24 Ocak 1994
"Üzülme, Vivi."
O kadar kısık sesli bir fısıltıydı ki neredeyse duymayacaktı. Neredeyse.
Sonra birden bahçenin ortasında durdu. Sabahın erken saatleriydi, çoğu insanın uyanık olmayacağı kadar erken.Fakat Alissa sabahın köründe ayaktaydı. Gece, şato inlerken huzursuz bir şekilde uyumuş ve uzun süredir yaşamadığı bir sıcak basmasıyla uyanmıştı.
Terler içinde duşa koşmuş, soğuk suyu açmış ve iyice temizlenmişti.

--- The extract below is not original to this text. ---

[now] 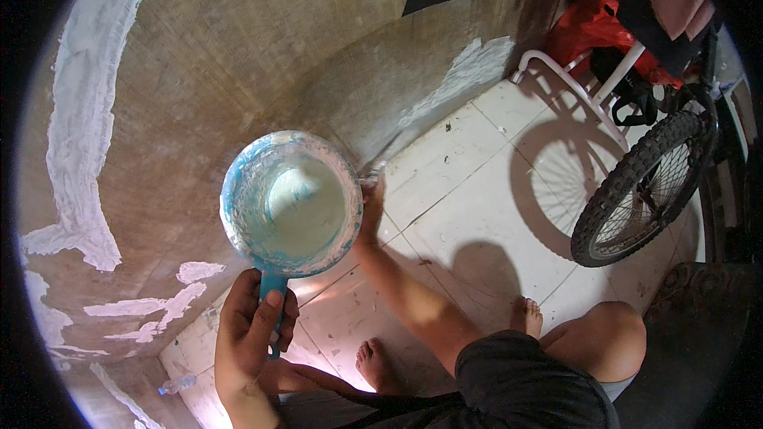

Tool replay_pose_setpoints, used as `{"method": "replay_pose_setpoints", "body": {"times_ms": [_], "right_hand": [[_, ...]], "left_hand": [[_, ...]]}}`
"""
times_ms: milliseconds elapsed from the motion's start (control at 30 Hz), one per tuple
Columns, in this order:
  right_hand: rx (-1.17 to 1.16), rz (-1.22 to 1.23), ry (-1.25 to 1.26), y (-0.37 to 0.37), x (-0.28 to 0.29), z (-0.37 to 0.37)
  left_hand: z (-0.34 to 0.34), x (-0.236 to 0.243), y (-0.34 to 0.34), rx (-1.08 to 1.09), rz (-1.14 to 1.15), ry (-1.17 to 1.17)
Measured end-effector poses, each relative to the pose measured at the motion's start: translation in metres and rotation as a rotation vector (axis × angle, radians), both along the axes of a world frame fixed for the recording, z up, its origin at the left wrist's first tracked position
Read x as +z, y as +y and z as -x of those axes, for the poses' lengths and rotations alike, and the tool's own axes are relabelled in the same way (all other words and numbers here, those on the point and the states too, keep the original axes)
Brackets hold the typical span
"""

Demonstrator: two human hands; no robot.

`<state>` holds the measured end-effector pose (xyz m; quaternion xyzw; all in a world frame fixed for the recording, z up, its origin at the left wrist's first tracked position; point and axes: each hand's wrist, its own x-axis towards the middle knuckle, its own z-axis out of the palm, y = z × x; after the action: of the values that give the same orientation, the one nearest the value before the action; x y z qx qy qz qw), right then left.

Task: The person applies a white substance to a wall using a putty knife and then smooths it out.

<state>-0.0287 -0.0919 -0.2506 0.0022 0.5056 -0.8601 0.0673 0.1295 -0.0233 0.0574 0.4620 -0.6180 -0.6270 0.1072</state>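
My left hand [250, 326] grips the handle of a paint-smeared light blue dipper [238, 214], held upright with a pale, creamy white substance [306, 206] inside. My right hand [369, 206] is low by the wall, partly hidden behind the dipper, its fingers round a thin scraper-like tool [377, 171] that is hard to make out. The brown-grey wall [175, 71] bears rough white patches [87, 151], with another strip [469, 71] low above the floor.
A bicycle wheel [628, 191] and a white metal frame [572, 79] with red bags [588, 24] stand at the right on the white tiled floor [469, 151]. A clear plastic bottle [176, 384] lies at the lower left. My bare feet [373, 361] rest on the tiles.
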Motion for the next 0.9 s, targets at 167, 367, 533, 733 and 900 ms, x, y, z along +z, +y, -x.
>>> {"method": "replay_pose_setpoints", "body": {"times_ms": [167, 367, 533, 733, 900], "right_hand": [[-0.067, 0.306, -0.523, 0.039, -0.004, 0.056], [-0.021, 0.206, -0.546, 0.023, -0.01, 0.082], [0.063, 0.014, -0.371, -0.028, -0.048, 0.07], [0.062, -0.297, -0.142, -0.036, -0.077, 0.089], [0.139, -0.22, -0.148, -0.032, -0.031, 0.091]], "left_hand": [[0.003, -0.002, 0.002, -0.017, 0.011, 0.002], [0.005, -0.002, 0.006, 0.021, -0.003, -0.034], [-0.002, 0.002, 0.004, 0.012, 0.023, -0.06], [0.004, -0.006, 0.001, -0.075, 0.004, -0.024], [0.002, -0.005, -0.003, -0.088, 0.015, -0.026]]}}
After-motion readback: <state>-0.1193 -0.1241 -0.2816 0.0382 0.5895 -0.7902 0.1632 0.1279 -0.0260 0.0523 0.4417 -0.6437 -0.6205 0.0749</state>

Sonra güne hazırlanmış, Pati için yiyecek bir şeyler almış ve biraz temiz hava almak için bahçeye inmişti. Ve fısıltı o an gelmişti.Ra. Ama zihninde sesi neden bu kadar kısıktı?
Kimin sesi olduğunu, hatta gerçek olup olmadığını bile bilmiyordu. Geçmişini göz önüne alınca, sesin yalnızca kafasında olması ve onu hayal etmesi tamamen mümkündü.
Ama bu ses bir erkeğe aitti. Her zaman bir erkek sesi olurdu. Küçükken onun babası olduğunu düşünmeyi severdi. Onun hakkında fazla bir şey bilmiyordu. Sadece annesini cadı olduğunu öğrendikten sonra terkedip, sol göğsünün üzerindeki yara izinin sebebinin o olduğunu biliyordu.Büyük ağacın altına ulaştığında dikkatlice etrafına bakındı.
Siyah köpek görünürlerde yoktu. Henüz erken saatlerde olduklarından uyuyor olabilirdi."Pati, ben geldim tatlım!" diyerek seslendi. Bir kaç dakika boyunca bekledi. Ama köpek gelmedi.
Vazgeçti. Biraz daha dolaşıp şatoya geri dönmeye karar vermişti ki, tepesinden bir karga uçtu. Hogwarts'ta bulunduğu haftalar boyunca gördüğü ilk kargaydı.
"Kuşu takip et."
Etse miydi? Genelde Ra ona ne derse sorgusuz sualsiz yapardı.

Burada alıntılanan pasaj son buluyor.